During my four years at UH I saw our football program win half as many games (15) as it lost (30). I saw lame fan support outside of the old-timers whose minds still held on to better days far gone. And at home in Robertson Stadium I saw a UH student section that generally numbered in the hundreds rather than the thousands, basically comprised of a few fraternities and Moody Towers residents with nothing better to do on a Saturday night.

And in 2001, I saw The Bottom: an 0-11 season.

But this is what I saw on Saturday night: a program to rally around, to believe in, no matter this UCLA hiccup. A coach in Kevin Sumlin that must be held onto no matter his occasional gaffe (shotgun throw on 1st and goal at the 2?). And a new stadium back home that needs to be built in order to keep this UH Football Revival going, especially in the midst of this current conference-shifting football landscape.

Before Saturday, the Cougars were nationally relevant again, ranked No. 23 and led by a Heisman Trophy candidate in quarterback Case Keenum. Two home games had come and gone just as planned, the Cougars rolling right over lesser opponents in Texas State and UTEP. Though here again, the story was not on the field but off of it. Both of those games were sellouts, and on ESPN last week I watched along with the rest of the nation a rocking stadium filled to the edges with fans both old and young, the UH student section now an actual section.

“People are hanging off the rails now,” Miller Bassler, who played for the Coogs in the early 70s, said before the UCLA game while standing among fellow Cougar tailgaters.

“It’s like it was when he played,” added his wife, Kathie.

On Saturday night, though, UH lost a game that turned on its head on that first-and-goal pass that was intercepted and returned 77 yards the other way. The play effectively sealed a UH defeat and probably finished Keenum’s remarkable career at UH, the quarterback having reportedly suffered a torn ACL on the same play.

The glimmer of hope in this darkness? While Keenum may have been lost under the lights of Hollywood, UH will now look to Broadway for the rest of this story. Prized freshman recruit Terrance Broadway, originally slated to redshirt this season, soon entered the game and looked as good as advertised, repeatedly using his very quick feet to escape trouble and some beautiful touch on a perfectly thrown fade pass that went for UH’s only touchdown.

Kid, the keys are now yours.

By the time it was all over, the UH section holding its collective Cougar Paw up one last time as the band played the alma mater in defeat, a feeling washed over me that I never experienced in my four years as a student at the school: hope. True hope.

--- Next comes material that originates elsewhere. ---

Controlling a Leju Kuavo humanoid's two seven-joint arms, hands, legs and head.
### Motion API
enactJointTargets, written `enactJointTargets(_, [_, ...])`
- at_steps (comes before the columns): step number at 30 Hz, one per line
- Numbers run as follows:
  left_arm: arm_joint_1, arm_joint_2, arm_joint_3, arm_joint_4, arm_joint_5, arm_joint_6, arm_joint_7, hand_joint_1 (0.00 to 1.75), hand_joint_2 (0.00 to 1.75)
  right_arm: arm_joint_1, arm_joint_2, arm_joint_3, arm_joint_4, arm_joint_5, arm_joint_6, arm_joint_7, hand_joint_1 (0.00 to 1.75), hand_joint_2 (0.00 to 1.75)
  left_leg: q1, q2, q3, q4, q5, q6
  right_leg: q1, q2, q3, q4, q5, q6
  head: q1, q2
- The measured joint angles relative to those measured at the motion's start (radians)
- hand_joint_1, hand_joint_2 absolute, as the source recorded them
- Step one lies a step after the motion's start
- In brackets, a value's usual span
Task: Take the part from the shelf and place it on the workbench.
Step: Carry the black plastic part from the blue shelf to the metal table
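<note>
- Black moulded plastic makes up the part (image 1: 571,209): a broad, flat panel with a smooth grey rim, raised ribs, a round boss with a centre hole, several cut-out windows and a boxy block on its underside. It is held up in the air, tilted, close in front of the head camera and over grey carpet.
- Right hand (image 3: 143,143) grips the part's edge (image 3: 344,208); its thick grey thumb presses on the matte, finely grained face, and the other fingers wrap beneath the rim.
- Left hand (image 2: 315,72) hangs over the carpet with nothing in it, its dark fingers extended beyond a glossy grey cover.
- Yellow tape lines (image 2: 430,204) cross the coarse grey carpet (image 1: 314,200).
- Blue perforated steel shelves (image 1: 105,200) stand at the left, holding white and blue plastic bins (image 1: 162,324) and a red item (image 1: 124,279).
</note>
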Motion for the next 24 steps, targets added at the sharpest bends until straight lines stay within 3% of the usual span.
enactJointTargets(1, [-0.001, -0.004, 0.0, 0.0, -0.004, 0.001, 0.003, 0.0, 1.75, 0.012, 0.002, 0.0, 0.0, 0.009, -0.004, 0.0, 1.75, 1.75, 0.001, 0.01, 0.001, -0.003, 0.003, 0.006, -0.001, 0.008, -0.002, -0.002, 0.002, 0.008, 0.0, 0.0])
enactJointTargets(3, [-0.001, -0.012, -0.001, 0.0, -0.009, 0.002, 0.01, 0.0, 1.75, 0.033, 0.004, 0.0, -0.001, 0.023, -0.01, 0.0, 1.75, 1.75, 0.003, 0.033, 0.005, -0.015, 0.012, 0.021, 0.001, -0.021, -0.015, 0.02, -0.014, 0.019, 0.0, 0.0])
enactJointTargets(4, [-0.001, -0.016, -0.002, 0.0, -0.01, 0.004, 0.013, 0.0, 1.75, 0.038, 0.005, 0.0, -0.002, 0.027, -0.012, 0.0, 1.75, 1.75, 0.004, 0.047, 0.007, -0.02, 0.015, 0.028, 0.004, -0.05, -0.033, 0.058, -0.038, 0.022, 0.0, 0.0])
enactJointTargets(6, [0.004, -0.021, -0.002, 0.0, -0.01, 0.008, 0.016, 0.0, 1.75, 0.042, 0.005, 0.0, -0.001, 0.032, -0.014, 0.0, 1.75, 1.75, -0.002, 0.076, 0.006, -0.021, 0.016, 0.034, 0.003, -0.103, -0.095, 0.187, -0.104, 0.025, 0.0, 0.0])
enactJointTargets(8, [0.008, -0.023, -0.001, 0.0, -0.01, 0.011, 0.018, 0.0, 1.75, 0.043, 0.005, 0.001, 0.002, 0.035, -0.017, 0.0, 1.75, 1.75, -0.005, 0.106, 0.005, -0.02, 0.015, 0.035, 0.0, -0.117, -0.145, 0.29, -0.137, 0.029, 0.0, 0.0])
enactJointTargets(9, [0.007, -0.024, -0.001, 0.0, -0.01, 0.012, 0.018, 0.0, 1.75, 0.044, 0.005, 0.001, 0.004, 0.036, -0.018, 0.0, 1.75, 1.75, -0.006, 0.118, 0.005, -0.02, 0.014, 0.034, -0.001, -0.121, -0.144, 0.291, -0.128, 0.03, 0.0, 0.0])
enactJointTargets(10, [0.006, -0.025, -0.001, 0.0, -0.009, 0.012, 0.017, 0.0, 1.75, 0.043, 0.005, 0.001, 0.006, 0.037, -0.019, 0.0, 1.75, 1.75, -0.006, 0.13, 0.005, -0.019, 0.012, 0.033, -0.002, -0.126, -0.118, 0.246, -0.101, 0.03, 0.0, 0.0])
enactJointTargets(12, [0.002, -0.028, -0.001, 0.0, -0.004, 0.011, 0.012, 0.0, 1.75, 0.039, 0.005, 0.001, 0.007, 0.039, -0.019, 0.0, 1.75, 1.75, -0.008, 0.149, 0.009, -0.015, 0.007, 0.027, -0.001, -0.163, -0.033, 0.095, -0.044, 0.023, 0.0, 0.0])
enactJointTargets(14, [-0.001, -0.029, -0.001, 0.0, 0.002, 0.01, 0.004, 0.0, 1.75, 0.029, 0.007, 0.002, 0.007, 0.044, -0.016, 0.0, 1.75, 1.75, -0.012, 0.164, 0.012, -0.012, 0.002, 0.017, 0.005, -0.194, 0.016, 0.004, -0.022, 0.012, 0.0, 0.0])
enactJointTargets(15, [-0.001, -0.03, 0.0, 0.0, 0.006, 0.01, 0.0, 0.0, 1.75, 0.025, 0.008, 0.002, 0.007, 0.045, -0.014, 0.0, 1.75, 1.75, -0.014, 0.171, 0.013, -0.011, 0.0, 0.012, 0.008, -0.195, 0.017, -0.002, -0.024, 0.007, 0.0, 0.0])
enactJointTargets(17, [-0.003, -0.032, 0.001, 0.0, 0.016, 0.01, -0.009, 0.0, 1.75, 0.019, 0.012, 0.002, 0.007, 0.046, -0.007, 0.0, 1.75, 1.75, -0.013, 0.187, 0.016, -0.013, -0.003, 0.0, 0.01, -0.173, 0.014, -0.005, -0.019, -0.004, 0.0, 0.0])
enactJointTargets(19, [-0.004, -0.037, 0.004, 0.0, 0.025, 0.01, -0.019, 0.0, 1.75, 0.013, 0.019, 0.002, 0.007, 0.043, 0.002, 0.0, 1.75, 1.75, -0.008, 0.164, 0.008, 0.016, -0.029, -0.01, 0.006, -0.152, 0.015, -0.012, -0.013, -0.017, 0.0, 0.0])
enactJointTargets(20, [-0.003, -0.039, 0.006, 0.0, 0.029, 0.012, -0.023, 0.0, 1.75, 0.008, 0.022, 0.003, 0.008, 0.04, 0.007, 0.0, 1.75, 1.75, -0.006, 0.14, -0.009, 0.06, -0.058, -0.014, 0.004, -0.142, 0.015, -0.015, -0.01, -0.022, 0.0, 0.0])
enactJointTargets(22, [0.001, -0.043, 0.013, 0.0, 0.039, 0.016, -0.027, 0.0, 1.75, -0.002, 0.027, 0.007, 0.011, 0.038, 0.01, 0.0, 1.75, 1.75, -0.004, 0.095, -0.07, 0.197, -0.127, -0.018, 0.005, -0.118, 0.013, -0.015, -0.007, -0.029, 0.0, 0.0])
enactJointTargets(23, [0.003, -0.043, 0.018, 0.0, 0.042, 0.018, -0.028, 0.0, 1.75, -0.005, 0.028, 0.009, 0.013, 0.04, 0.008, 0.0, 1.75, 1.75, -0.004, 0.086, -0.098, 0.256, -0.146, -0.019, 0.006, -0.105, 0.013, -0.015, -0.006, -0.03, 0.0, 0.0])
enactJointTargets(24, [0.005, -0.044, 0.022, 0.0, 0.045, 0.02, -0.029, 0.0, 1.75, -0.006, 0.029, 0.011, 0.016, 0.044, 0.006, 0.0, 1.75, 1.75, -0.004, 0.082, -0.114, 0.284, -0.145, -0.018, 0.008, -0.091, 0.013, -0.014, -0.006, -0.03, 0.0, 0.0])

Football games are won and lost on bad bounces, bad calls, unlucky injuries. Football programs are built by the brick.

What happened on the field Saturday was ugly, indeed, but what this UH alum saw off of it was simply marvelous. There is a buzz and a light around this program now that I never saw with my own eyes while at the school, and this movement must press forward.

Saturday’s defeat makes it all the more important for UH fans to show up again in droves next week when the Cougars host Tulane at Robertson Stadium. And stand. And hang off those rails. And roar.

The future — in Terrance Broadway, and in all of us – is most certainly now. And brick by brick, we must continue to build.

Josh Gajewski, a former Daily Cougar sports editor, is a freelance writer now based in Los Angeles.

10 Comments

  • Love the article!! Exactly what students need to read, we sell this next game out and the Cougar Nation will make a statement of being 100% behind this team, win or lose.

    GO COOGS!!!!

  • There are so many sentences beginning and ending with prepositions here, I just can't believe it. Have you not learned anything?!?! Great job, Gajewski. Everybody log on to jgink.com to read more of Josh's current work! It's awesome!!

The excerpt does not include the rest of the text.